I was watching Doctor Who Confidential on Saturday, and the effects people seemed to be recording lightprobe images. Just holding large reflective balls in front of the camera. Look carefully at the images which come with Poser, and you can sometimes see the phorographer dead-centre. Such simple lightprobes will have a gap in the coverage mayching the area of the scene hidden by the sphere, so if you were creating one in Poser I suppose you'd want to get the tight framing by adjusting the camera focal length, rather than moving the camera closer. That sort of fake lightprobe might be useful, but you need a full 360-degree set. And that's what it's supposed to replace. I've seen a description of a low-res lightprobe, using roughly-blocked light and shade.

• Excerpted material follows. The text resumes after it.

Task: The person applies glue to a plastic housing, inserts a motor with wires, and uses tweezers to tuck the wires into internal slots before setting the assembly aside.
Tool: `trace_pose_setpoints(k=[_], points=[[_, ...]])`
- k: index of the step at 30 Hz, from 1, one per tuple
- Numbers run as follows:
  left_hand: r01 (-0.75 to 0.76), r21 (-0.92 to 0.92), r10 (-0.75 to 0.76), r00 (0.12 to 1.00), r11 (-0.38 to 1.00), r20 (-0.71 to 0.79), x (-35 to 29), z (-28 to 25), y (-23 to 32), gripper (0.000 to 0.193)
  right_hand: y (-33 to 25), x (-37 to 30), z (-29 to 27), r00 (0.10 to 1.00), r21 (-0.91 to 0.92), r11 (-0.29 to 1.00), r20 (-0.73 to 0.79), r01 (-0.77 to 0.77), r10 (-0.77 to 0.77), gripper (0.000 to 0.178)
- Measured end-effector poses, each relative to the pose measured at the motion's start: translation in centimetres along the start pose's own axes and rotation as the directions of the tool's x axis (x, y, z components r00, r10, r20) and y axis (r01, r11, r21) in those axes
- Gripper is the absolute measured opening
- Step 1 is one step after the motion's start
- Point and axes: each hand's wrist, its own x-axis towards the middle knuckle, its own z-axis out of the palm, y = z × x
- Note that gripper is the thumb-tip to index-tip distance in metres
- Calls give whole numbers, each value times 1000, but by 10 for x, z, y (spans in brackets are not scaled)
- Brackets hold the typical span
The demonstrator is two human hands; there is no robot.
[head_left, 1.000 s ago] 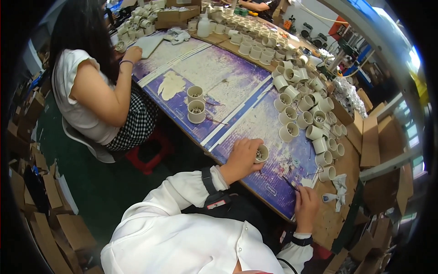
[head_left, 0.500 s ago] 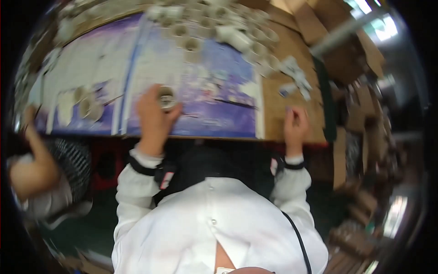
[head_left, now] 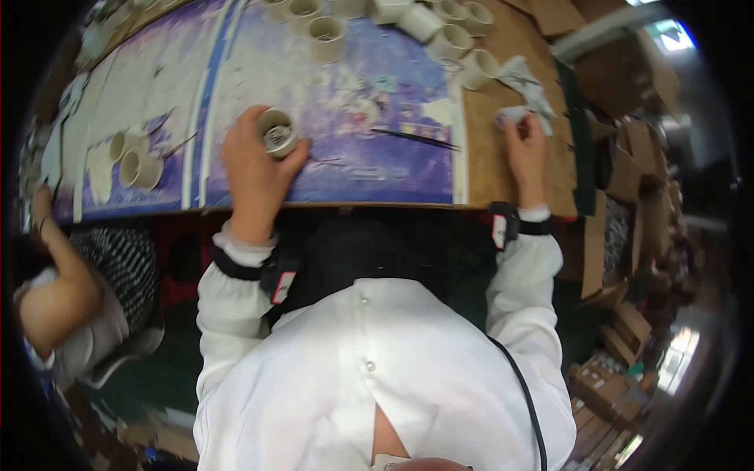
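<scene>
My left hand [head_left: 253,161] is wrapped round a cream-coloured cup [head_left: 267,119] above the purple-printed table covering. Its open mouth faces up, and a dark pattern or marking shows inside. At the right part of the table, my right hand [head_left: 528,153] has its fingertips pinched on the lower end of a crumpled white cloth [head_left: 528,82], which lies on the brown board. Between my hands rests a thin dark tool [head_left: 414,139], like tweezers or a slim brush; its exact kind is unclear.
Several cream cups [head_left: 326,39] stand and lie along the far side. Two more cups [head_left: 141,169] stand at the left, beside a thin dark stick [head_left: 182,144]. A co-worker's arm [head_left: 63,271] is at the far left. Cardboard boxes [head_left: 620,243] are stacked at right.
My right hand has moved forward to the white cloth and its fingers now meet it. My left hand still holds the cup, a little farther forward. The view has shifted.
</scene>
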Motion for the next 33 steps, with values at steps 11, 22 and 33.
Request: trace_pose_setpoints(k=[11, 22, 33], points=[[7, -53, -7, 1000, 999, 16, 0, -4, 3, 62, -92, -67, 62, 943, 344, 937, 288, 59, -165, 29], [27, -54, -24, 999, 998, 45, 2, -7, 4, 63, -99, -80, 66, 904, 240, 961, 364, 139, -222, 28], [20, -21, -19, 999, 1000, 45, 2, -7, 4, 62, -107, -80, 72, 905, 184, 965, 349, 189, -243, 28]])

pjanak ( ) posted Fri, 13 April 2007 at 6:19 AM

**kuroyume0161,**I've only recently read up a tiny bit on HDRI. But I have gathered that its a combimation of multiple exposures. I was going to "fake it" inside Poser. I guess I do sort of use IBL and HDRI interchangabley. I don't mean to though. I would have started last night. But I got stuck on a double at work. I'm just getting home now and I've got to be back at 2pm so I gotta go sleep in a second. I really hate that. Pretty much no "me" time. Hopefully I'll have a result to post in this thread eventually. Yes I too favor a 3D representation thar can be manipulated. Over all I like but I hate Poser. If you can figure that one out. And all these years of version after version I would have thought we'd see thin gs like light cones and fall off ranges and such. But no.